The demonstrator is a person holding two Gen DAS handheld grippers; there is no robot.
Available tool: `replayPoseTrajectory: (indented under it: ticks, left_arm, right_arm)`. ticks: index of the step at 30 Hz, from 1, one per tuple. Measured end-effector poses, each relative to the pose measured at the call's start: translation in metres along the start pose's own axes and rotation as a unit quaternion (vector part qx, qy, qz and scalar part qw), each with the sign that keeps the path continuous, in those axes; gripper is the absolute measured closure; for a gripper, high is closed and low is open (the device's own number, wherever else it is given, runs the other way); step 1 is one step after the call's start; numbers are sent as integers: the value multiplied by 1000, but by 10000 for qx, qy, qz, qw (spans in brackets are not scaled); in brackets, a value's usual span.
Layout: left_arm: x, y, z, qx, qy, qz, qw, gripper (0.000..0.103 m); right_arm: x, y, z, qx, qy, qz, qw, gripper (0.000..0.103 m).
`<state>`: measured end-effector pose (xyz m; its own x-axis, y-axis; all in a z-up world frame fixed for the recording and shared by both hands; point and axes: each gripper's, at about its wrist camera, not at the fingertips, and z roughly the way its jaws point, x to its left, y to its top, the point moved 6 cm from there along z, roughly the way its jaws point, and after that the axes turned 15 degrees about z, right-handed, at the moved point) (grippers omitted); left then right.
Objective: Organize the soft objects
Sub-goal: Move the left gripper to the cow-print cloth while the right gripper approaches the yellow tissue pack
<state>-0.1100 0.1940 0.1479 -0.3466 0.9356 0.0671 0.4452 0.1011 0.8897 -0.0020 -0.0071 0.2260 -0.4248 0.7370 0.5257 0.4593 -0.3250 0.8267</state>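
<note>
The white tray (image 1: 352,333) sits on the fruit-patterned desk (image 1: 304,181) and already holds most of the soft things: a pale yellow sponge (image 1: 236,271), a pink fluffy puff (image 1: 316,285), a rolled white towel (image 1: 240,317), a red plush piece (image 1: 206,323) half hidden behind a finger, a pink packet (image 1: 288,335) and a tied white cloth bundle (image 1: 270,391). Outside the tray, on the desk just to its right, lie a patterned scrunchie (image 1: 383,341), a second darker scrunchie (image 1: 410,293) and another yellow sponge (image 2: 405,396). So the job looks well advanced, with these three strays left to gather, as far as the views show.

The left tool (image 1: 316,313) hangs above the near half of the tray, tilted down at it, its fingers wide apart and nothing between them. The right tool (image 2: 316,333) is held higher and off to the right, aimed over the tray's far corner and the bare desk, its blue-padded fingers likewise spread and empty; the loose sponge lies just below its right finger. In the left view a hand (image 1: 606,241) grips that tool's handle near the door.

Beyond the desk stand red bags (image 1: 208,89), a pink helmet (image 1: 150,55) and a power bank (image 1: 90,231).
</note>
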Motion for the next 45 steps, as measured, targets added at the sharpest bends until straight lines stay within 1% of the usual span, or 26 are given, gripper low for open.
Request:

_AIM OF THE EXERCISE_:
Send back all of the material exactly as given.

_EXPECTED ANSWER_:
The demonstrator is a person holding two Gen DAS handheld grippers; there is no robot.
Available tool: `replayPoseTrajectory: (indented under it: ticks, left_arm, right_arm)`. ticks: index of the step at 30 Hz, from 1, one per tuple. Measured end-effector poses, each relative to the pose measured at the call's start: translation in metres along the start pose's own axes and rotation as a unit quaternion (vector part qx, qy, qz and scalar part qw), each with the sign that keeps the path continuous, in those axes; gripper is the absolute measured closure; for a gripper, high is closed and low is open (the device's own number, wherever else it is given, runs the other way); step 1 is one step after the call's start; numbers are sent as integers: the value multiplied by 1000, but by 10000 for qx, qy, qz, qw (spans in brackets are not scaled); in brackets, a value's usual span.
Layout: left_arm: x, y, z, qx, qy, qz, qw, gripper (0.000..0.103 m); right_arm: x, y, z, qx, qy, qz, qw, gripper (0.000..0.103 m).
`<state>`: measured end-effector pose (xyz m; its own x-axis, y-axis; all in a z-up world frame fixed for the recording and shared by both hands; point and axes: each gripper's, at about its wrist camera, not at the fingertips, and z roughly the way its jaws point, x to its left, y to its top, the point moved 6 cm from there along z, roughly the way its jaws point, and after that the axes turned 15 degrees about z, right-handed, at the moved point) (grippers omitted); left then right.
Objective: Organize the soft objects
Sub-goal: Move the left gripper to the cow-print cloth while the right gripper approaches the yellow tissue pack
<state>-0.1100 0.1940 0.1479 -0.3466 0.9356 0.0671 0.4452 0.1011 0.8897 -0.0020 -0.0071 0.2260 -0.4248 0.7370 0.5257 0.4593 -0.3250 0.8267</state>
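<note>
The white tray (image 1: 352,333) sits on the fruit-patterned desk (image 1: 304,181) and already holds most of the soft things: a pale yellow sponge (image 1: 236,271), a pink fluffy puff (image 1: 316,285), a rolled white towel (image 1: 240,317), a red plush piece (image 1: 206,323) half hidden behind a finger, a pink packet (image 1: 288,335) and a tied white cloth bundle (image 1: 270,391). Outside the tray, on the desk just to its right, lie a patterned scrunchie (image 1: 383,341), a second darker scrunchie (image 1: 410,293) and another yellow sponge (image 2: 405,396). So the job looks well advanced, with these three strays left to gather, as far as the views show.

The left tool (image 1: 316,313) hangs above the near half of the tray, tilted down at it, its fingers wide apart and nothing between them. The right tool (image 2: 316,333) is held higher and off to the right, aimed over the tray's far corner and the bare desk, its blue-padded fingers likewise spread and empty; the loose sponge lies just below its right finger. In the left view a hand (image 1: 606,241) grips that tool's handle near the door.

Beyond the desk stand red bags (image 1: 208,89), a pink helmet (image 1: 150,55) and a power bank (image 1: 90,231).
</note>
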Motion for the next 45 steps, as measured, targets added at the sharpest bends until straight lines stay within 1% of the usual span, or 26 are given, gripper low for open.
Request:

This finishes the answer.